* _Assignment_
Because the listing below is to be kept intact, restate all of it word for word.

+--

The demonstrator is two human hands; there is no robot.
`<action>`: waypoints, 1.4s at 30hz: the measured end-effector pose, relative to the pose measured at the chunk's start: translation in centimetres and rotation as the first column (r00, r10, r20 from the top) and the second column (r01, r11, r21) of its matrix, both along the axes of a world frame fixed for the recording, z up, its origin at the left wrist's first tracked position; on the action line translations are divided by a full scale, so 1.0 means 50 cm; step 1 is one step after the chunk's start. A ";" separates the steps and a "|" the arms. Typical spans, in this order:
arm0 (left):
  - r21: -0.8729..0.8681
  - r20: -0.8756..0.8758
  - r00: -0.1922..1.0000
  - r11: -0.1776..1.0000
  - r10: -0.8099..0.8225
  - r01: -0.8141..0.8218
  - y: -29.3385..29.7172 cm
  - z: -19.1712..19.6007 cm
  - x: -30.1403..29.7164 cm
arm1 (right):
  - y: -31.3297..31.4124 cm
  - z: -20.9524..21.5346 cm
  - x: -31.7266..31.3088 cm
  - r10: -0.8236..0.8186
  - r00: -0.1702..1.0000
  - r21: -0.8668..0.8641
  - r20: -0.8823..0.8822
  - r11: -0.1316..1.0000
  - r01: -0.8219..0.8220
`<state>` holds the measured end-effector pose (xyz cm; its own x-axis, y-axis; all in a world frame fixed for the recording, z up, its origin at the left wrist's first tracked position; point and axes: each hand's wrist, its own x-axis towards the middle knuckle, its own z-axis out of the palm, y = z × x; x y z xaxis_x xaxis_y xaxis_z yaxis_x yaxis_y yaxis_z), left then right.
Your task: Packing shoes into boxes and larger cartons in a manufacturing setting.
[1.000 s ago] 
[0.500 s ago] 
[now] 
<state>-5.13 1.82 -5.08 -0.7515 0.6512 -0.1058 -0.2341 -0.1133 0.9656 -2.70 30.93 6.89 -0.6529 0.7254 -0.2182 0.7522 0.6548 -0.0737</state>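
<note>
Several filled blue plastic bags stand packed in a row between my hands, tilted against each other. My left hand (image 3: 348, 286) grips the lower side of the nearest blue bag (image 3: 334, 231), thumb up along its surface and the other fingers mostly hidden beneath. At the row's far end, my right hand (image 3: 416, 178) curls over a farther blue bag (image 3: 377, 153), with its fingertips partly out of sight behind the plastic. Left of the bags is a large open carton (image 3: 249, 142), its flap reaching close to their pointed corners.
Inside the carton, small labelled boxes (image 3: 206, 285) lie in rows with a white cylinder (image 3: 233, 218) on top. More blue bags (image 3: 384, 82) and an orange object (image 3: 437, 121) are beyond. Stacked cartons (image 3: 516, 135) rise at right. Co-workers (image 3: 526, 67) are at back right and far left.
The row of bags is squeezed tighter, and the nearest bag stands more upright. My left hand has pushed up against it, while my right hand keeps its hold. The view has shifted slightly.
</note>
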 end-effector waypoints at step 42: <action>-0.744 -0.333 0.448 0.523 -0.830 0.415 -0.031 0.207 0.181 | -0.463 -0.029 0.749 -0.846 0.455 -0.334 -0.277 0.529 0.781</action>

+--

* _Response_
The demonstrator is two human hands; there is no robot.
`<action>`: waypoints, 1.4s at 30hz: the measured end-effector pose, relative to the pose measured at the chunk's start: translation in centimetres and rotation as the first column (r00, r10, r20 from the top) and the second column (r01, r11, r21) of its matrix, both along the axes of a world frame fixed for the recording, z up, its origin at the left wrist's first tracked position; on the action line translations are divided by a full scale, so 1.0 means 50 cm; step 1 is one step after the chunk's start. A ";" separates the steps and a "|" the arms. Typical spans, in this order:
arm0 (left):
  - r21: -0.8729..0.8681
  - r20: -0.8756..0.8758
  - r00: -0.1922..1.0000
  - r11: -0.1776..1.0000
  - r10: -0.8099..0.8225
  - r01: -0.8141..0.8218
  - y: -29.3385..29.7172 cm
  - z: -19.1712..19.6007 cm
  - x: -30.1403..29.7164 cm
arm1 (right):
  - y: -31.3297..31.4124 cm
  - z: -20.9524..21.5346 cm
  - x: -31.7266..31.3088 cm
  - r10: -0.8236..0.8186
  - r00: -0.1702..1.0000
  - r21: -0.8668..0.8641
  - r20: -0.8823..0.8822
  - r11: -0.1316..1.0000
  - r01: -0.8219..0.8220
`<state>` holds the measured end-effector pose (xyz cm; its own x-axis, y-axis; all in a world frame fixed for the recording, z up, its origin at the left wrist's first tracked position; point and axes: each hand's wrist, its own x-axis towards the middle knuckle, its own z-axis out of the palm, y = z × x; x y z xaxis_x xaxis_y xaxis_z yaxis_x yaxis_y yaxis_z), left then right.
Your task: Packing shoes into boxes and larger cartons in a manufacturing setting.
[1.000 s ago] 
[0.500 s ago] 
[now] 
<state>-5.13 1.82 -5.08 -0.7515 0.6512 -0.1058 -0.2341 -0.1133 0.9656 -2.70 30.93 6.89 -0.6529 0.7254 -0.2182 0.7522 0.6548 -0.0737</state>
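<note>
Several filled blue plastic bags stand packed in a row between my hands, tilted against each other. My left hand (image 3: 348, 286) grips the lower side of the nearest blue bag (image 3: 334, 231), thumb up along its surface and the other fingers mostly hidden beneath. At the row's far end, my right hand (image 3: 416, 178) curls over a farther blue bag (image 3: 377, 153), with its fingertips partly out of sight behind the plastic. Left of the bags is a large open carton (image 3: 249, 142), its flap reaching close to their pointed corners.
Inside the carton, small labelled boxes (image 3: 206, 285) lie in rows with a white cylinder (image 3: 233, 218) on top. More blue bags (image 3: 384, 82) and an orange object (image 3: 437, 121) are beyond. Stacked cartons (image 3: 516, 135) rise at right. Co-workers (image 3: 526, 67) are at back right and far left.
The row of bags is squeezed tighter, and the nearest bag stands more upright. My left hand has pushed up against it, while my right hand keeps its hold. The view has shifted slightly.
</note>
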 end-effector waypoints at step 42: <action>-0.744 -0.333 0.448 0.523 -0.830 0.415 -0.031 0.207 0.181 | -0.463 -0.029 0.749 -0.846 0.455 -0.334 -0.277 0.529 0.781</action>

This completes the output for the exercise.